Years back, developed countries adopted credit as the most liberal plausible system of economic governance, which created jobs and wealth for individuals. And their governments put in place structures to sustain the credit system at both the consumer and commercial or business levels, down to Government. Nigerians, who frequently travel to these developed economies, are participants of the interplay arising from their credit economic system. There is limited spending involving cash; there is more spending on credit and the citizens of that country are open-ended to credits. The structure in developed countries is such that the system supports massive production and distribution of goods and services to both domestic and foreign markets, using the same credit at the business level. Government does not ask for credit line; rather, they encourage, through institutional framework, their local producers to sell to the developing markets. An enticing incentive for this is, if the developing market fails to pay you for the goods supplied, then, the government will pay.

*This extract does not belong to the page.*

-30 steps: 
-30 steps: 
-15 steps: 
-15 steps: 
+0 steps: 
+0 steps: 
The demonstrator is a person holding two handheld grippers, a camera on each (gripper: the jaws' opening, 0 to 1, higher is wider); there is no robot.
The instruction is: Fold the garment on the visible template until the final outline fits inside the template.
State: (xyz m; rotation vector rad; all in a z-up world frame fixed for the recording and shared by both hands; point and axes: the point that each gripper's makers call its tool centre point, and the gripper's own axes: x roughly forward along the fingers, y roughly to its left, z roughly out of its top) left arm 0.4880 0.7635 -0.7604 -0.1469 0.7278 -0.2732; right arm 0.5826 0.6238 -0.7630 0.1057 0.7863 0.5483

Credit bureaux are expected to act as a social accountability mechanism in Nigeria; can you say they have performed to expectation?
Their performances so far are fair enough. It was a good starting point that we had credit bureaux and about three of them were licensed, having the power to run a credit bureau business. The need to have a credit bureau was evident and this indicated that credit was in the upsurge and could no longer be tamed in Nigeria. So there was a need for credit to grow.

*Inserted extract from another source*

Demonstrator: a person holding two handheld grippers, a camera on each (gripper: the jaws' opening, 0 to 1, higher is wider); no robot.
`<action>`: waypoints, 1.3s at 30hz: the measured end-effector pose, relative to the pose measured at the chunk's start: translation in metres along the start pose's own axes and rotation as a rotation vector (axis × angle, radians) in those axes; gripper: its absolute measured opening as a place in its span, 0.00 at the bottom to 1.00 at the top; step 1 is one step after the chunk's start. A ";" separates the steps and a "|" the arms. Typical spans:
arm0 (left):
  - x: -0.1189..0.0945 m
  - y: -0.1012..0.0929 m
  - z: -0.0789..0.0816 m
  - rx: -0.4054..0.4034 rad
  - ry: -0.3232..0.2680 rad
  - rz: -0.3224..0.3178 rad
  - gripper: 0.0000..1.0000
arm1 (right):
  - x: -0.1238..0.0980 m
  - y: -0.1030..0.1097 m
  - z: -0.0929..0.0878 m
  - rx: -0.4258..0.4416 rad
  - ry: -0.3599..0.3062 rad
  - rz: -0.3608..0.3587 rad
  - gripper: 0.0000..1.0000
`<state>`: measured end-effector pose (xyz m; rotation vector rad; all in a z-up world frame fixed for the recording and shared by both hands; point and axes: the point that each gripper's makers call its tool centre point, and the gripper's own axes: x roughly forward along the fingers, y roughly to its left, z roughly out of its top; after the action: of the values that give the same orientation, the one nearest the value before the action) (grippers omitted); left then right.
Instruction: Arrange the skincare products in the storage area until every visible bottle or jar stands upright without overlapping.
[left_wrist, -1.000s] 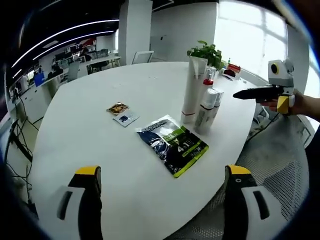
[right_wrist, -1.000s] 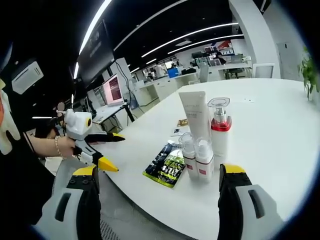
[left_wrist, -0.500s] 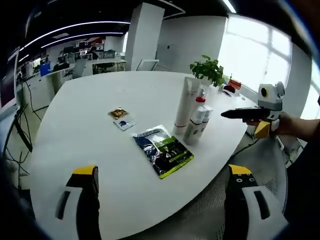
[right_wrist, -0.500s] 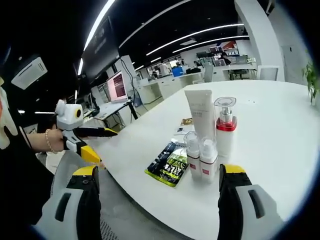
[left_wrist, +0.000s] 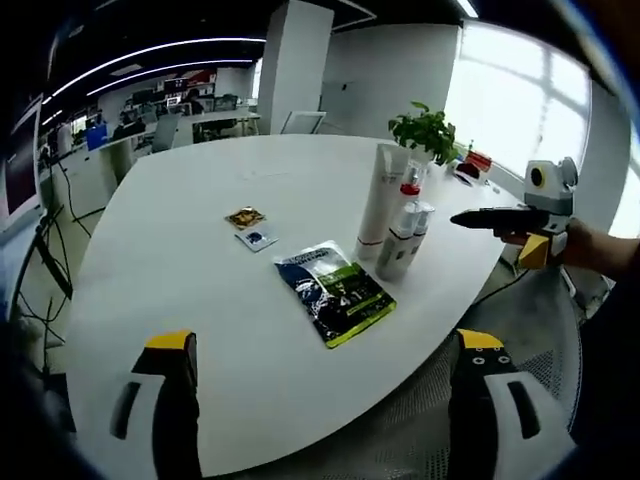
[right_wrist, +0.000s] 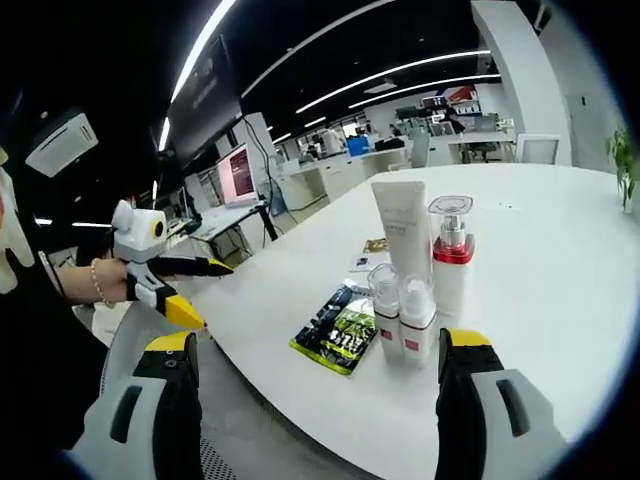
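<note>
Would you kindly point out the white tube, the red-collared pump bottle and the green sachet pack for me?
white tube (right_wrist: 403, 228): right gripper view, on the middle of its upright body.
red-collared pump bottle (right_wrist: 451, 252): right gripper view, on the red collar.
green sachet pack (left_wrist: 336, 291): left gripper view, on the centre of its flat face.

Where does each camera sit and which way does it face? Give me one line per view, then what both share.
Left gripper view: rides the left claw, facing across the white table; the right claw enters.
Right gripper view: rides the right claw, facing the bottle cluster; the left claw and a hand show.
Shared: table, bottles, green-black sachet.
</note>
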<state>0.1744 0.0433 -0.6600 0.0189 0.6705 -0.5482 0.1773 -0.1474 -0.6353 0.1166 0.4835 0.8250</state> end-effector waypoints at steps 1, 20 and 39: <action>0.001 0.000 0.001 -0.002 0.000 0.001 0.99 | 0.000 0.000 0.000 0.000 -0.001 0.000 1.00; 0.053 0.004 0.024 -0.046 0.037 -0.002 0.96 | -0.002 -0.007 -0.001 0.049 -0.011 -0.007 0.99; 0.120 0.041 0.058 -0.080 0.108 0.060 0.91 | -0.003 -0.011 -0.002 0.079 -0.014 -0.017 0.99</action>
<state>0.3062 0.0100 -0.6919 -0.0065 0.7949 -0.4643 0.1820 -0.1575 -0.6394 0.1905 0.5031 0.7884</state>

There was the need to protect the growth of that credit which gave rise to the thought by the Central Bank of Nigeria for the development of credit bureaux as a measure of taming credit abuse in the banking sector. The typical Nigerian entrepreneurs see credit as loans taken from banks as a right or free package that you need not retire. So this had a negative effect on the banking industry. The creation of credit bureaux compelled banks to compulsorily provide information on all customers who receive loans from banks and default in paying; that their names and information should be supplied to the credit bureau.
What is your perception of the banking industry, especially as it is a key player in credit management?
The banks should not be blinded by the hedonistic passion to make profit that is bigger than the entire industry. In civilised economies, there is a limit to which you can declare profits. If you declare outrageous profits, there is a law to checkmate how you run your business in that industry. Nigerian banks need to be more transparent in the management of their credit and they need to subscribe to best practices. They need to go beyond multinationals, blue chip companies and conglomerates and target vibrant Small and Medium Enterprises. The Federal Government should be commended for removing government funds from the custody of banks, as this has made them to become lazy in deposit mobilisation. Also, the banks need to run and manage their credit transaction engagements with all sense of accuracy, objectivity, transparency, decency and decorum.
Despite the success of banking consolidation and recent regulatory initiatives introduced by the CBN, including the reduction of interest rates, which are expected to boost access to credit, the real sector, especially the SMEs, still complain of lack of funds. Is this connected to lack of credit information?
This has been an age-long challenge facing the government in respect of SME development. Over the years, the Nigerian government has continued to play lip service to the issue of bringing the SMEs into contributing significantly to economic development. There has been no purposeful government policy on this and I am still taken aback by the Nigerian government. In other countries of the world where the economy is credit-driven, there is a sufficient governmental policy that is unbreakable and is aimed at strengthening the contributions of SMEs to the economy. I have been advocating that government should establish a well-funded National Credit Guarantee Corporation that will be independent to wrap up the needs of the SMEs to access loanable funds from the banks. I disagree with the banks on all the points they raised as regards impediments to lending to the SMEs, because in an active credit economy, you do not loan money and relax. You must be involved in managing the process until the credit is repaid.